The output should contain the listing word for word and no pictures.
BEGIN
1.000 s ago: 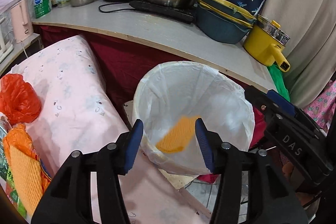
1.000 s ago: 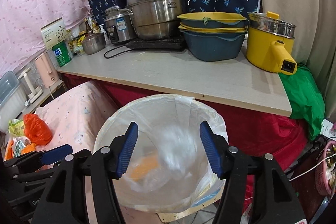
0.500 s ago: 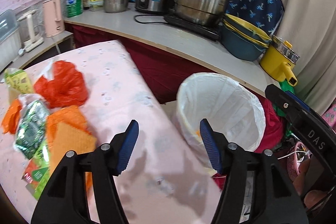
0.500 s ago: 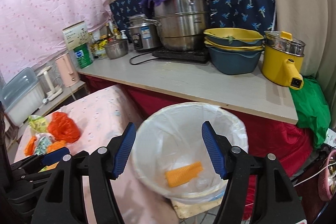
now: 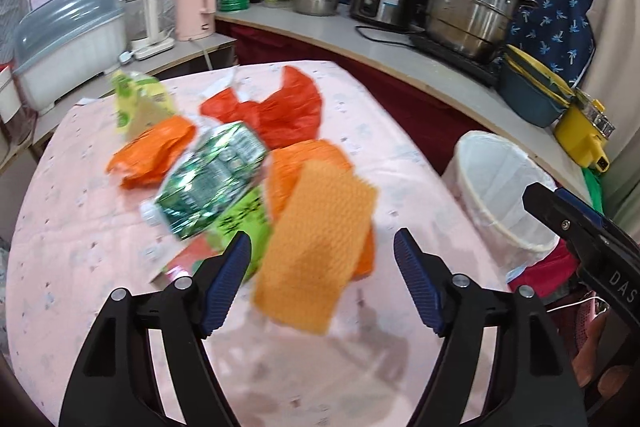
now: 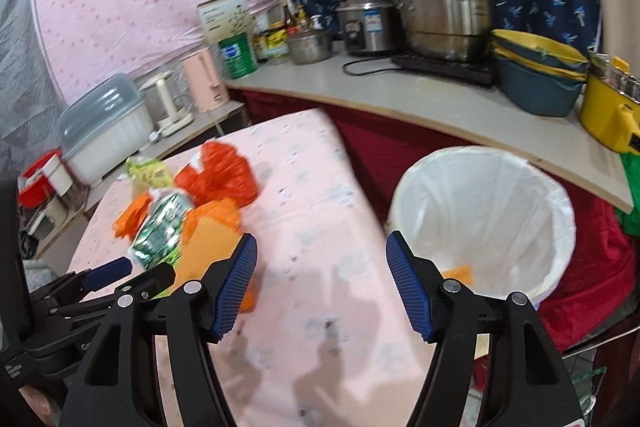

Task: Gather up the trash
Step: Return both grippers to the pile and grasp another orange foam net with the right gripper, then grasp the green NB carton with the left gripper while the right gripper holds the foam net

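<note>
A heap of trash lies on the pink-clothed table [image 5: 100, 247]: an orange cloth [image 5: 316, 247], a green foil packet [image 5: 212, 183], a red plastic bag [image 5: 280, 111], an orange bag [image 5: 154, 151] and a yellow-green wrapper [image 5: 138, 99]. My left gripper [image 5: 322, 283] hovers over the near end of the orange cloth, its jaws opening and holding nothing. The white-lined bin [image 6: 484, 215] stands right of the table with an orange piece [image 6: 460, 273] inside. My right gripper [image 6: 320, 285] is open and empty above bare tablecloth, between heap and bin.
A grey counter [image 6: 420, 103] behind carries a big steel pot [image 6: 444, 11], rice cooker [image 6: 364, 23], stacked blue-and-yellow basins [image 6: 540, 75] and a yellow pot [image 6: 612, 111]. A pink kettle [image 5: 196, 5] and a lidded plastic box [image 5: 68, 35] stand at the back left.
Both grippers swung left from over the bin to the table. The left one's jaws widened and now face the trash heap. An orange piece that was falling lies in the bin.
</note>
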`<state>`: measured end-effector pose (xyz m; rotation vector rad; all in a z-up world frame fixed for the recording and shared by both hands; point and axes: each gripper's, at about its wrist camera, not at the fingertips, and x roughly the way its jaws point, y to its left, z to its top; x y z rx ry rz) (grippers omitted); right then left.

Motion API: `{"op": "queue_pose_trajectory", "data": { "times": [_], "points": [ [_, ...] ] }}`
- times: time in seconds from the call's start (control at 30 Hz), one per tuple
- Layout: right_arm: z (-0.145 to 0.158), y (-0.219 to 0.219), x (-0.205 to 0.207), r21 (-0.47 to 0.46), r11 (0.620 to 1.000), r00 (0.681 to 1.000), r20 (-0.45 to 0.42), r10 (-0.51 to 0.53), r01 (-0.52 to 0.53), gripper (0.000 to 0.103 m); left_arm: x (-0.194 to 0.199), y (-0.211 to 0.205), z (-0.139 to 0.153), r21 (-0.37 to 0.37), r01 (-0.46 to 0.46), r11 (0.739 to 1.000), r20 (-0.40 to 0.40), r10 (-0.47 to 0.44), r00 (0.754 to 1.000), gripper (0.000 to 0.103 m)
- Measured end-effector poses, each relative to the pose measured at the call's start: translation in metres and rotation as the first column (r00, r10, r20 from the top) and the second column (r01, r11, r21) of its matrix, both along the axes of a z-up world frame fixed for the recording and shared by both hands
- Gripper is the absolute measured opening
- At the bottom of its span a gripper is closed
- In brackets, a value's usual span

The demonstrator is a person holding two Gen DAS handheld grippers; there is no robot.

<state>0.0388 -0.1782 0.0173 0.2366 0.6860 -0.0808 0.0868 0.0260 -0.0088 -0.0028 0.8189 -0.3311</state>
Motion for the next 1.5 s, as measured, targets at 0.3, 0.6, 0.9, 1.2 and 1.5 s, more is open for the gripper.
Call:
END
* Answer to this exercise
1.000 s ago: 
1.000 s ago: 
0.500 s ago: 
0.500 s ago: 
now: 
now: 

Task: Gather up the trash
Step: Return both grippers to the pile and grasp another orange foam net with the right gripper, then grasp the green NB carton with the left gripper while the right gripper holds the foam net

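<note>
A heap of trash lies on the pink-clothed table [image 5: 100, 247]: an orange cloth [image 5: 316, 247], a green foil packet [image 5: 212, 183], a red plastic bag [image 5: 280, 111], an orange bag [image 5: 154, 151] and a yellow-green wrapper [image 5: 138, 99]. My left gripper [image 5: 322, 283] hovers over the near end of the orange cloth, its jaws opening and holding nothing. The white-lined bin [image 6: 484, 215] stands right of the table with an orange piece [image 6: 460, 273] inside. My right gripper [image 6: 320, 285] is open and empty above bare tablecloth, between heap and bin.
A grey counter [image 6: 420, 103] behind carries a big steel pot [image 6: 444, 11], rice cooker [image 6: 364, 23], stacked blue-and-yellow basins [image 6: 540, 75] and a yellow pot [image 6: 612, 111]. A pink kettle [image 5: 196, 5] and a lidded plastic box [image 5: 68, 35] stand at the back left.
Both grippers swung left from over the bin to the table. The left one's jaws widened and now face the trash heap. An orange piece that was falling lies in the bin.
</note>
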`<state>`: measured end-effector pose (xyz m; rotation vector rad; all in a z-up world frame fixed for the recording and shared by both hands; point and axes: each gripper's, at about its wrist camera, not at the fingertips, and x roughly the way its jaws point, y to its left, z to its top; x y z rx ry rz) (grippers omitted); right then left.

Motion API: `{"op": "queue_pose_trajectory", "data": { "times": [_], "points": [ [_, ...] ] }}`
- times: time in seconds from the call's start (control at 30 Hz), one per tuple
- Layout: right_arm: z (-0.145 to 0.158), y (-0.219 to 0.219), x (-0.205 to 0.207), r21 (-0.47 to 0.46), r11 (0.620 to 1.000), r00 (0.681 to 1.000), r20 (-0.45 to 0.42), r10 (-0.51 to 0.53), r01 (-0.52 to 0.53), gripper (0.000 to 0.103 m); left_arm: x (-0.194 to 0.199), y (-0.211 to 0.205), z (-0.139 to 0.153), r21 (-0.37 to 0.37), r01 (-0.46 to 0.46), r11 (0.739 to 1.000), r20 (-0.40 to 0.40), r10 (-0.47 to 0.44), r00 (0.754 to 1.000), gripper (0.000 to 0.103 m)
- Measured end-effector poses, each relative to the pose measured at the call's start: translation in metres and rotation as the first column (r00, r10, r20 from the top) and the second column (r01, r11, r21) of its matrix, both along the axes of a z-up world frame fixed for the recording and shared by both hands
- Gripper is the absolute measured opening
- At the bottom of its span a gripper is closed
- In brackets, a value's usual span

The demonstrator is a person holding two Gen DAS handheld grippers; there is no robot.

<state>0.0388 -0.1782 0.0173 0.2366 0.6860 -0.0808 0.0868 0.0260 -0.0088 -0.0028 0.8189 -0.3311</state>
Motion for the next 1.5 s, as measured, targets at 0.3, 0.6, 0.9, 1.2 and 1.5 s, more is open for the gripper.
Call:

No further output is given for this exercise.